(TASK) From the first line to the last, copy the listing exactly and omit the images.

(DATASET EXTRACT)
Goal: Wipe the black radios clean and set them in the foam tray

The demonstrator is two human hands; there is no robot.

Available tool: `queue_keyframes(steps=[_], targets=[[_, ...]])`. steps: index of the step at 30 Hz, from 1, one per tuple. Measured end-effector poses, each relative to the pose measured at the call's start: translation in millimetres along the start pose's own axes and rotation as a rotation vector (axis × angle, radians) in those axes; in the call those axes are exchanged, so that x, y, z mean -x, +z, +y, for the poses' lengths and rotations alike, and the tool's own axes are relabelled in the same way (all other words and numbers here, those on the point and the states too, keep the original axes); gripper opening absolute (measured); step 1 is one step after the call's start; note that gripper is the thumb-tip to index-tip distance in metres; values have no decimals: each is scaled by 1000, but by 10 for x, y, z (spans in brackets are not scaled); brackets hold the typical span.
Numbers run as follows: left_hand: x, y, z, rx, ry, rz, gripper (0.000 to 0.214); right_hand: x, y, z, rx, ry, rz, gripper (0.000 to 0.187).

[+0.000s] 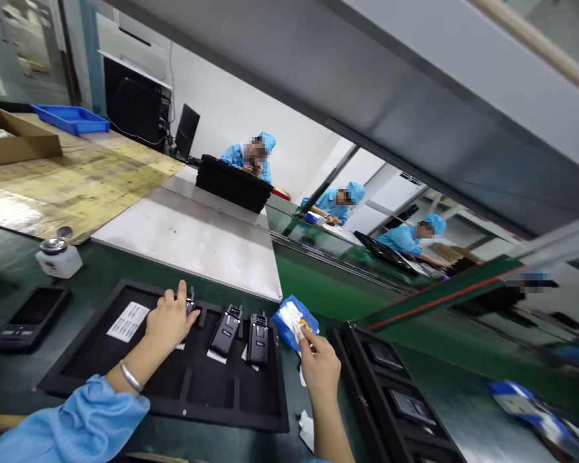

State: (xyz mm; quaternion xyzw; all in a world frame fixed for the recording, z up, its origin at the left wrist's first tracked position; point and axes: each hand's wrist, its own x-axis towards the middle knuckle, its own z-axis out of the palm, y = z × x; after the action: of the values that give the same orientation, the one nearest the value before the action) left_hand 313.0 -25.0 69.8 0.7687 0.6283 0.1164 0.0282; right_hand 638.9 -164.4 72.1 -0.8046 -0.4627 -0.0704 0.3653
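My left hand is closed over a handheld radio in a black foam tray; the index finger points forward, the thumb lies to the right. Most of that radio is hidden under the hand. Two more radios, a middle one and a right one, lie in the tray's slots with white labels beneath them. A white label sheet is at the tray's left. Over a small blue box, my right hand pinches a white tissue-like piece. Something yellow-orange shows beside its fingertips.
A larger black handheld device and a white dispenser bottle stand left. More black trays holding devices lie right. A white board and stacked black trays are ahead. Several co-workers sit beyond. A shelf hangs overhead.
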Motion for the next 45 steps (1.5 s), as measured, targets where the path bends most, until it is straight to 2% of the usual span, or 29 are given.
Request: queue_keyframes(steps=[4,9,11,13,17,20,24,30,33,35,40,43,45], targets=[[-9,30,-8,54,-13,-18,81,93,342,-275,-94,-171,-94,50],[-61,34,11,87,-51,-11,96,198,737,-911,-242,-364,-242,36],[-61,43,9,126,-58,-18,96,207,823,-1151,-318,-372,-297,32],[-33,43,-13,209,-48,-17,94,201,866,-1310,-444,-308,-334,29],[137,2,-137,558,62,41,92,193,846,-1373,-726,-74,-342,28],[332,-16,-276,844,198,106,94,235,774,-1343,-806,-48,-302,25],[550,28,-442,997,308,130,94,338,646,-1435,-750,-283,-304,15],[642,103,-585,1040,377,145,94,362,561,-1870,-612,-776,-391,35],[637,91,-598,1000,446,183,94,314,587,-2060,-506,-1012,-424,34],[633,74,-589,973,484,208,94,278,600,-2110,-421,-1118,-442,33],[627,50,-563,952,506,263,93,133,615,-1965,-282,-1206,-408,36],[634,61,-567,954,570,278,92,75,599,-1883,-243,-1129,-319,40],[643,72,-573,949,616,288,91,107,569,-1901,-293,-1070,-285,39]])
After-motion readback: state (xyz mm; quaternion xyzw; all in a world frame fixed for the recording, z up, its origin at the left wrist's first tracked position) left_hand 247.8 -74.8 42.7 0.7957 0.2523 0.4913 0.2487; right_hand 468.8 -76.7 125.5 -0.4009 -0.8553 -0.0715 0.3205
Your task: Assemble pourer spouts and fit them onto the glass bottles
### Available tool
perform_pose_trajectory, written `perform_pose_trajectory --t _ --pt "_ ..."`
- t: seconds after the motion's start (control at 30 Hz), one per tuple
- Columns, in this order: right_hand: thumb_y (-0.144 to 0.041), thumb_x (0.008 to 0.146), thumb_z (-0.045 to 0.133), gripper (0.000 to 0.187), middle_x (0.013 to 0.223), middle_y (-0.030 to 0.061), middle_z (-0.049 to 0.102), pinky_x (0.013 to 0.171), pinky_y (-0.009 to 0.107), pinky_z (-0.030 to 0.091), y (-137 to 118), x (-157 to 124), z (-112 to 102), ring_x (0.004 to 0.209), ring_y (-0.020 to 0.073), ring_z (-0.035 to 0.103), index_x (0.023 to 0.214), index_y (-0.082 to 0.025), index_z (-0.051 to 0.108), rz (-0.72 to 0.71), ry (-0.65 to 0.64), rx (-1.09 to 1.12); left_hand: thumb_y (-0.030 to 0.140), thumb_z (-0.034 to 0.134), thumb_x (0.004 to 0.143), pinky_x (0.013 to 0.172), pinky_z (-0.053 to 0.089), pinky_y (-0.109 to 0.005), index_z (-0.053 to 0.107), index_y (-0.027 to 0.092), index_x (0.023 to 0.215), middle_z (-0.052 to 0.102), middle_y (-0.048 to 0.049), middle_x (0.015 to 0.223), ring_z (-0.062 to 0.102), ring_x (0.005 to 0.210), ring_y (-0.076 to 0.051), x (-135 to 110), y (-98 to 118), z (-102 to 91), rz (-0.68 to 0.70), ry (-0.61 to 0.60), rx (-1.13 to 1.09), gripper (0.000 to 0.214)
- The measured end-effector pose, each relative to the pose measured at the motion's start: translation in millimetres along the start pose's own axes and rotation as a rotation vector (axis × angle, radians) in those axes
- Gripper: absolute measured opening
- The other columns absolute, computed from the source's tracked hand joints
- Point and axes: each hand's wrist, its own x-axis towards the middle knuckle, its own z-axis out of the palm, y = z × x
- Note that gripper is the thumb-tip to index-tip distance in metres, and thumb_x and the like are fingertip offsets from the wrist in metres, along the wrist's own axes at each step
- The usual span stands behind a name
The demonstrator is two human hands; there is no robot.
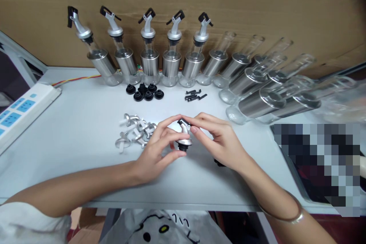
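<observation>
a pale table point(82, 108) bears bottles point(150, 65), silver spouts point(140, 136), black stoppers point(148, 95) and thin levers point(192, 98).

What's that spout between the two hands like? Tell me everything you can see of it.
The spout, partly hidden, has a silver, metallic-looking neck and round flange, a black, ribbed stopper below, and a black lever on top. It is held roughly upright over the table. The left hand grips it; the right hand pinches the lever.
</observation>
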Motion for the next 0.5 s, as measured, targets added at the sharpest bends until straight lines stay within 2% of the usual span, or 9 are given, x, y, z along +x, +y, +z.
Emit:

(SOLUTION TO THIS EXERCISE)
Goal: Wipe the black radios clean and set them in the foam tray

The demonstrator is two human hands; there is no robot.

Available tool: `queue_keyframes(steps=[_], targets=[[_, ...]])`. steps: index of the step at 30 Hz, from 1, one per tuple. Measured end-effector poses, each relative to the pose measured at the call's start: translation in millimetres along the start pose's own axes and rotation as a rotation vector (axis × angle, radians) in those axes; in the call those axes are exchanged, so that x, y, z mean -x, +z, +y, for the poses' lengths and rotations alike, and the tool's own axes are relabelled in the same way (all other words and numbers here, those on the point and the states too, keep the original axes); gripper opening absolute (measured); step 1 is one step after the call's start; note that gripper is the thumb-tip to index-tip distance in metres; values have no decimals: each is scaled by 1000, but by 10 for x, y, z (spans in brackets are not scaled); brackets hold the typical span.
Numbers run as follows: left_hand: x, y, z, rx, ry, rz, gripper (0.000 to 0.214); right_hand: x, y, z, rx, ry, rz, gripper (0.000 to 0.187).

[+0.000s] 

State: (xyz mm; quaternion xyzw; all in a world frame fixed for the recording, z up, its origin at the left wrist's first tracked position; point and axes: each hand's wrist, its own x-axis towards the middle knuckle, its own z-axis out of the palm, y = z × x; after the action: of the values that give the same orientation, the one nearest the value before the action) left_hand 313.0 -25.0 69.8 0.7687 0.6283 0.1164 0.0282; right_hand 638.9 -164.4 72.1 -0.8046 -0.4627 -0.0704 0.3653
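My left hand is closed over a handheld radio in a black foam tray; the index finger points forward, the thumb lies to the right. Most of that radio is hidden under the hand. Two more radios, a middle one and a right one, lie in the tray's slots with white labels beneath them. A white label sheet is at the tray's left. Over a small blue box, my right hand pinches a white tissue-like piece. Something yellow-orange shows beside its fingertips.
A larger black handheld device and a white dispenser bottle stand left. More black trays holding devices lie right. A white board and stacked black trays are ahead. Several co-workers sit beyond. A shelf hangs overhead.
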Motion for the next 45 steps (1.5 s), as measured, targets where the path bends most, until it is straight to 2% of the usual span, or 29 are given.
Request: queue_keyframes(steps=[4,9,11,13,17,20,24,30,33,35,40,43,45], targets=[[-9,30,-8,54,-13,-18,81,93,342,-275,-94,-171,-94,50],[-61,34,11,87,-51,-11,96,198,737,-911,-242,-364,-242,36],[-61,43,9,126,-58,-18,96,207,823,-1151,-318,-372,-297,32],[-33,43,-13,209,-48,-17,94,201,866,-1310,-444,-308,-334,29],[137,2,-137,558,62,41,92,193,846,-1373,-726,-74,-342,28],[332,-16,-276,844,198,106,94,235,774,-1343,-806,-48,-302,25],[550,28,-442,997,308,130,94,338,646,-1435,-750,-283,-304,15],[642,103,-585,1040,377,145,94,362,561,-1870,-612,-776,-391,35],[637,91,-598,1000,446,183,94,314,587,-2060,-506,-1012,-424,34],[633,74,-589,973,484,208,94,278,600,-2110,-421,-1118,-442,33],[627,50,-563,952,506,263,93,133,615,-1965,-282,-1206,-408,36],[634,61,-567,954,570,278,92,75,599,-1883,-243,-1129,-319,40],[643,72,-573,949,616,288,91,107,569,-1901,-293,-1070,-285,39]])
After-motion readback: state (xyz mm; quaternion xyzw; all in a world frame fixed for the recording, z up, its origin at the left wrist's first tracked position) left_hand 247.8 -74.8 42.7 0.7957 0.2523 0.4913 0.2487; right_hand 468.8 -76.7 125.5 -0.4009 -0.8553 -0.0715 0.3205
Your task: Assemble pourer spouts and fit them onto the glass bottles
### Available tool
perform_pose_trajectory, written `perform_pose_trajectory --t _ --pt "_ ..."`
- t: seconds after the motion's start (control at 30 Hz), one per tuple
- Columns, in this order: right_hand: thumb_y (-0.144 to 0.041), thumb_x (0.008 to 0.146), thumb_z (-0.045 to 0.133), gripper (0.000 to 0.187), middle_x (0.013 to 0.223), middle_y (-0.030 to 0.061), middle_z (-0.049 to 0.102), pinky_x (0.013 to 0.171), pinky_y (-0.009 to 0.107), pinky_z (-0.030 to 0.091), y (-137 to 118), x (-157 to 124), z (-112 to 102), ring_x (0.004 to 0.209), ring_y (-0.020 to 0.073), ring_z (-0.035 to 0.103), index_x (0.023 to 0.214), index_y (-0.082 to 0.025), index_z (-0.051 to 0.108), rz (-0.72 to 0.71), ry (-0.65 to 0.64), rx (-1.09 to 1.12); left_hand: thumb_y (-0.030 to 0.140), thumb_z (-0.034 to 0.134), thumb_x (0.004 to 0.143), pinky_x (0.013 to 0.172), pinky_z (-0.053 to 0.089), pinky_y (-0.109 to 0.005), index_z (-0.053 to 0.107), index_y (-0.027 to 0.092), index_x (0.023 to 0.215), middle_z (-0.052 to 0.102), middle_y (-0.048 to 0.049), middle_x (0.015 to 0.223), ring_z (-0.062 to 0.102), ring_x (0.005 to 0.210), ring_y (-0.076 to 0.051), x (-135 to 110), y (-98 to 118), z (-102 to 91), rz (-0.68 to 0.70), ry (-0.61 to 0.60), rx (-1.13 to 1.09), gripper (0.000 to 0.214)
- The measured end-effector pose, each relative to the pose measured at the motion's start: translation in millimetres along the start pose's own axes and rotation as a rotation vector (axis × angle, radians) in those axes
- Gripper: absolute measured opening
- The other columns absolute, computed from the source's tracked hand joints
- Point and axes: each hand's wrist, its own x-axis towards the middle knuckle, its own z-axis out of the palm, y = z × x
- Note that gripper is the thumb-tip to index-tip distance in metres, and thumb_x and the like are fingertip offsets from the wrist in metres, along the wrist's own axes at each step
- The usual span stands behind a name
The demonstrator is two human hands; there is no robot.
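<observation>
a pale table point(82, 108) bears bottles point(150, 65), silver spouts point(140, 136), black stoppers point(148, 95) and thin levers point(192, 98).

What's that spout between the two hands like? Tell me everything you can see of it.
The spout, partly hidden, has a silver, metallic-looking neck and round flange, a black, ribbed stopper below, and a black lever on top. It is held roughly upright over the table. The left hand grips it; the right hand pinches the lever.
</observation>
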Motion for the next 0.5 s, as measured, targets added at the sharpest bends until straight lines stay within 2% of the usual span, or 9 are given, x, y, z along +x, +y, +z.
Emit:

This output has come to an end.